**Problem description**. Filter the listing down to the lines containing the word "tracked".

**Dataset content**.
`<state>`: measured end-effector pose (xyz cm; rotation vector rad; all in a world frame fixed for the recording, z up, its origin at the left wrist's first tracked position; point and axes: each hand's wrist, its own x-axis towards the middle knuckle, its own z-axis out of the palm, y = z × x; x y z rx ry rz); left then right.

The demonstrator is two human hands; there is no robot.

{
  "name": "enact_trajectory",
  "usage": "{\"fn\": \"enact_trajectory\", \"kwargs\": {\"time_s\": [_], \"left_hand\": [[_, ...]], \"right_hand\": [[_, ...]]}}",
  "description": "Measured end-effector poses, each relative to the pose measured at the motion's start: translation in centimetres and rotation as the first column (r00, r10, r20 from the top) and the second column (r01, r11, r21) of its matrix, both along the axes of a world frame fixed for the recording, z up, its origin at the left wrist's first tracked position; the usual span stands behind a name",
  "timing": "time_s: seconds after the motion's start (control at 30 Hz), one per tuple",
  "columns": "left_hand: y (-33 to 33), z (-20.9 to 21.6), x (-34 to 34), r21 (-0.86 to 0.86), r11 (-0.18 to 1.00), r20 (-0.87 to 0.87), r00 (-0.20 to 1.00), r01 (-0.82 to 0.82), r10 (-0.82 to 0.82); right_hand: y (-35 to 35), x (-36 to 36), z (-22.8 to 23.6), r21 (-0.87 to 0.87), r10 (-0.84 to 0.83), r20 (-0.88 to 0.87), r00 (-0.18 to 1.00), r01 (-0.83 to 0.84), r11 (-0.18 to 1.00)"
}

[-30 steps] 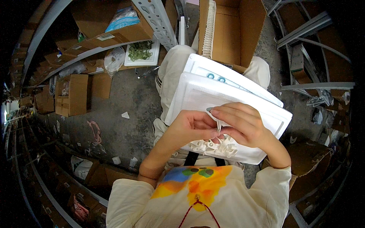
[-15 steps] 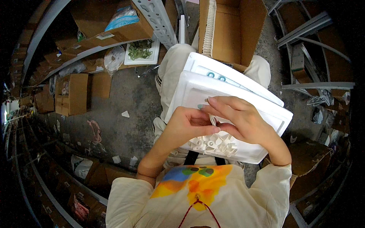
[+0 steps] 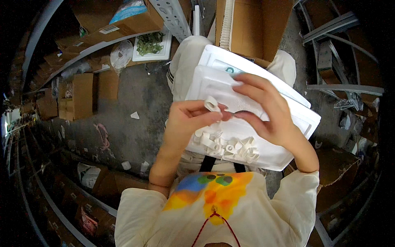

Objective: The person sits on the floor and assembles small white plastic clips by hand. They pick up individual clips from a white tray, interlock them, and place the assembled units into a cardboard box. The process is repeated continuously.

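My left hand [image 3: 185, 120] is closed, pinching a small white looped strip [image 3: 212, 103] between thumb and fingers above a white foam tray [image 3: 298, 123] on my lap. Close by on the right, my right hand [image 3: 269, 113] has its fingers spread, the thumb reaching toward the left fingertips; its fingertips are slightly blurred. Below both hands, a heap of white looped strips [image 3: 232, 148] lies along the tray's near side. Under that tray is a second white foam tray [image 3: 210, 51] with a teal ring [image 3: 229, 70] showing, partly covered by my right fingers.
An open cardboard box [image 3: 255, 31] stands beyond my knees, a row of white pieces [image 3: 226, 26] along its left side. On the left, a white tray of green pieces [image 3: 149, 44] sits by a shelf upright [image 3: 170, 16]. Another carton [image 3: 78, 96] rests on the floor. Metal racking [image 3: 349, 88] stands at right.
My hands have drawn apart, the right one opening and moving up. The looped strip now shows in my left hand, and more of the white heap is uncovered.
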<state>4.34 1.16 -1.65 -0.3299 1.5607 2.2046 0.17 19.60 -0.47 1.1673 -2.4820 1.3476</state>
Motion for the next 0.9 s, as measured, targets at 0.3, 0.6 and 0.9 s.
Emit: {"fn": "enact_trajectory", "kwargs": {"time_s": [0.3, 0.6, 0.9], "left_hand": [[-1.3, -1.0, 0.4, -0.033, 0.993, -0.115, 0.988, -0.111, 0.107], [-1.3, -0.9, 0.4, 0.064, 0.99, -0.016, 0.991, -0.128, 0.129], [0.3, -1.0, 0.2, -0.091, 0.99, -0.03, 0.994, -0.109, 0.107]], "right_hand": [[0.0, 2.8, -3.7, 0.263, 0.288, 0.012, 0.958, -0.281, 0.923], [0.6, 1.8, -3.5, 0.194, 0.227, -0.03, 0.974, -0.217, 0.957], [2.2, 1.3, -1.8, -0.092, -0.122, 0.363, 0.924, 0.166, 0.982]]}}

**Task solution**.
`<state>`: measured end-effector pose (xyz cm; rotation vector rad; all in a world frame fixed for the recording, z up, its origin at the left wrist's first tracked position; point and axes: each hand's wrist, its own x-axis towards the middle knuckle, its own z-axis out of the palm, y = z × x; x y z rx ry rz); left then right.
  "description": "Measured end-effector poses, each relative to the pose measured at the motion's start: translation in centimetres and rotation as the first column (r00, r10, r20 from the top) and the second column (r01, r11, r21) of its matrix, both along the axes of a world frame fixed for the recording, z up, its origin at the left wrist's first tracked position; the usual span stands behind a name",

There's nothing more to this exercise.